Writing was another escape. i filled journals with annals of my teenage life, when I read it now, it looks more like a journalistic account.
However, my poetry was much more expressive. Words were things that were malleable in my mind. Somehow, I could use them to create symbolism that perfectly reflected my entangled feelings.
Later on in life, I would return to writing again and again as a way to work through problems or convey the reams of information I would tear through with a newfound interest.

Why should you care about these details? I am sharing in hopes that you might see yourself in some of these experiences. I know, reading blog posts written by Aspie women has helped me to see myself. After I started to understand what being on the spectrum meant, I have had more than a few ah-ha moments. I am sure I am not the only one who has done a survey of her life examining moments that once were confusing or even traumatizing and seeing it through the lense of an Autistic person. It can be powerful to redefine those moments, helping to redefine your self-identity
For much of my life , I knew nothing about High Functioning Autism. I had heard of Aspergers because my younger sister had been tested and found to not have it. I associated Aspergers with ADHD and I didn’t “believe” in either. In my mind, it was something that doctors made up to explain away weird behavior. Why couldn’t they just let people people be?
But, I did know a little about regular Autism, the non-verbal kind. My cousin exhibited  all of the typical symptoms. He walked on his toes, said only a few words as a toddler and struggled to make eye contact. In my mind, this was Autism.
It wasn’t until I wound up down a rabbit hole to solve someone else’s problem that I discovered my own Autistic traits.
My husband had been suffering with anxiety and depression and unable to get quality help. I was frustrated. I knew something was off and there was something that was not being uncovered. Somehow, I am not sure how, Aspergers popped into my mind. I had come across it I think a year earlier and discussed it with him and he said, “That’s definitely not me”. This time, I dug and dug and dug and even took an online questionnaire in his behalf. The more I saw, the more I knew this was my husband. Once I showed him the information I found, he took some time to look through it. When I asked what he thought he said, “If this is me, then it is also a lot of other people I know and it is you too”
I actually got irritated and a little angry because I thought this was about fixing him, not me. However, once he showed me the traits of Asperger females, I could not deny it, even to myself. I knew that I was Autistic and I was 39 years old.
My first reaction was sadness. All this time, I had been a mission to fix myself, to fit in, to talk myself out of feeling so afraid and weird and anxious all the time. I don’t know if I said it out loud, but it the midst of tears, it was loud and clear, “I can’t fix this!” There was also sadness when I thought about how I this information would have been so much more helpful to me when I was 16!

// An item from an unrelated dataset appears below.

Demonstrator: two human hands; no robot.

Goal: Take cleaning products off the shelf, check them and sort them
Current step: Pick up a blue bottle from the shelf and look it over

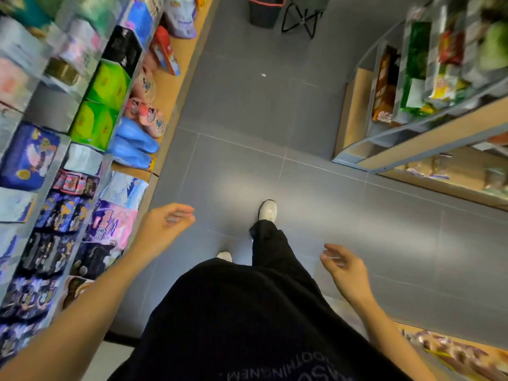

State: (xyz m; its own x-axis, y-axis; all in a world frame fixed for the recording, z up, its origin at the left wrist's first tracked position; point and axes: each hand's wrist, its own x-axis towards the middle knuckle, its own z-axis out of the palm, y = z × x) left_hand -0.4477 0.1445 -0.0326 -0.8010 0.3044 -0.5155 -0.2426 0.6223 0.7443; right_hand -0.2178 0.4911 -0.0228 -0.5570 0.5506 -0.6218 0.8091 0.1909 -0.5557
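Both hands hang free over the grey floor. The left hand (pixel 167 224) has loosely curled fingers and grasps nothing, just beside the wooden lip of the left shelf (pixel 187 42). The right hand (pixel 347 270) is likewise released, well apart from any shelf. Glossy soft packs (pixel 110 226) crowd the left tiers, with blue pouches (pixel 132 144) further along the lowest board. Smooth square floor tiles (pixel 302 174) leave a wide aisle to the metal-framed right shelf (pixel 439 136). A dark bin (pixel 265 12) and a folding stool (pixel 302 20) stand at the far end.

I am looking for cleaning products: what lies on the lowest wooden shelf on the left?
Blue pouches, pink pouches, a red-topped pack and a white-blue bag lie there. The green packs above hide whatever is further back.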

That grief lasted for a few weeks, then I started to settle into my new role as Aspie Advocate, eventually converting my younger sister who had previously received a negative diagnosis. However, there were days, many days, when I just wanted to not struggle so much. My ingrained tendency to fix problems reared its ugly head again, leading to more despair. It was almost as if I had been grieving a death. The death of the person I would not become. It had never been possible. It is like saving all your money to buy tickets to a concert that was never scheduled.
I would like to say that now I am over the sadness, but it crops up every once in a while. Perhaps it will, even with an official diagnosis. I had convinced myself that it didn’t matter whether or not I got one, but it would be nice to have the confirmation of what I know in my heart of hearts, but still have some trouble accepting.
Are you still undiagnosed? Does your diagnosis status affect how you live your life?